Exercise directions
Your answer should repeat exactly the line containing "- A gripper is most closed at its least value" and all lines after it through the end of the material below, with no other text.

Information supplied
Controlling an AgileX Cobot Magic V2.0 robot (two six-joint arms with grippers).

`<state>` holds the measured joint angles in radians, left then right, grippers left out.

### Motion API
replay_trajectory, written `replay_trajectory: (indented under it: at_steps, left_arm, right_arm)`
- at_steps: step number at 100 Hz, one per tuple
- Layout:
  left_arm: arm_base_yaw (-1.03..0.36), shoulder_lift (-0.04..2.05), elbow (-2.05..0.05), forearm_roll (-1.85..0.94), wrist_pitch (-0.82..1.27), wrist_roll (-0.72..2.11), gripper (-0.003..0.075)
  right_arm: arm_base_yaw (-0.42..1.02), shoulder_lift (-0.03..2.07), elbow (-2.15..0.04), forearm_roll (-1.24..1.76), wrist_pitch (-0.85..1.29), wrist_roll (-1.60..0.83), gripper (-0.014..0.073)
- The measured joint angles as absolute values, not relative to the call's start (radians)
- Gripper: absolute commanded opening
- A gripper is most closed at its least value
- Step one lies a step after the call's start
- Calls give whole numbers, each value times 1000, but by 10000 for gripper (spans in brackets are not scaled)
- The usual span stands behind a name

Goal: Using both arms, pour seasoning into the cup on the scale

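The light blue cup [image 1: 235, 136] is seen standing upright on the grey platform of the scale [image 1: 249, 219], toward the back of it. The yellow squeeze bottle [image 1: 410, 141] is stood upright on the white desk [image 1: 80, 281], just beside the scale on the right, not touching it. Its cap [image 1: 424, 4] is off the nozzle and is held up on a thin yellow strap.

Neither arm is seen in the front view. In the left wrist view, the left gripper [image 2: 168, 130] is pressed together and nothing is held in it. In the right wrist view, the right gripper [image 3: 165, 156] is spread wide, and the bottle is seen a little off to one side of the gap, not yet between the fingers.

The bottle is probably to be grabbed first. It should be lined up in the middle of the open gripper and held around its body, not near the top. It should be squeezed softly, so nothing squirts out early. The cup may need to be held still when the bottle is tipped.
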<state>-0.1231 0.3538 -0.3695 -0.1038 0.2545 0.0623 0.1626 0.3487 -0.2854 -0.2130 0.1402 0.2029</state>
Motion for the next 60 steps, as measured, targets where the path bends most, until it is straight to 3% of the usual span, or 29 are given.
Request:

Task answer
- A gripper is most closed at its least value
- Step one lies a step after the call's start
- Calls give whole numbers, each value times 1000, but by 10000 for gripper (spans in brackets are not scaled)
- The usual span stands behind a name

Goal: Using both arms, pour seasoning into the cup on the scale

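The light blue cup [image 1: 235, 136] is seen standing upright on the grey platform of the scale [image 1: 249, 219], toward the back of it. The yellow squeeze bottle [image 1: 410, 141] is stood upright on the white desk [image 1: 80, 281], just beside the scale on the right, not touching it. Its cap [image 1: 424, 4] is off the nozzle and is held up on a thin yellow strap.

Neither arm is seen in the front view. In the left wrist view, the left gripper [image 2: 168, 130] is pressed together and nothing is held in it. In the right wrist view, the right gripper [image 3: 165, 156] is spread wide, and the bottle is seen a little off to one side of the gap, not yet between the fingers.

The bottle is probably to be grabbed first. It should be lined up in the middle of the open gripper and held around its body, not near the top. It should be squeezed softly, so nothing squirts out early. The cup may need to be held still when the bottle is tipped.
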<state>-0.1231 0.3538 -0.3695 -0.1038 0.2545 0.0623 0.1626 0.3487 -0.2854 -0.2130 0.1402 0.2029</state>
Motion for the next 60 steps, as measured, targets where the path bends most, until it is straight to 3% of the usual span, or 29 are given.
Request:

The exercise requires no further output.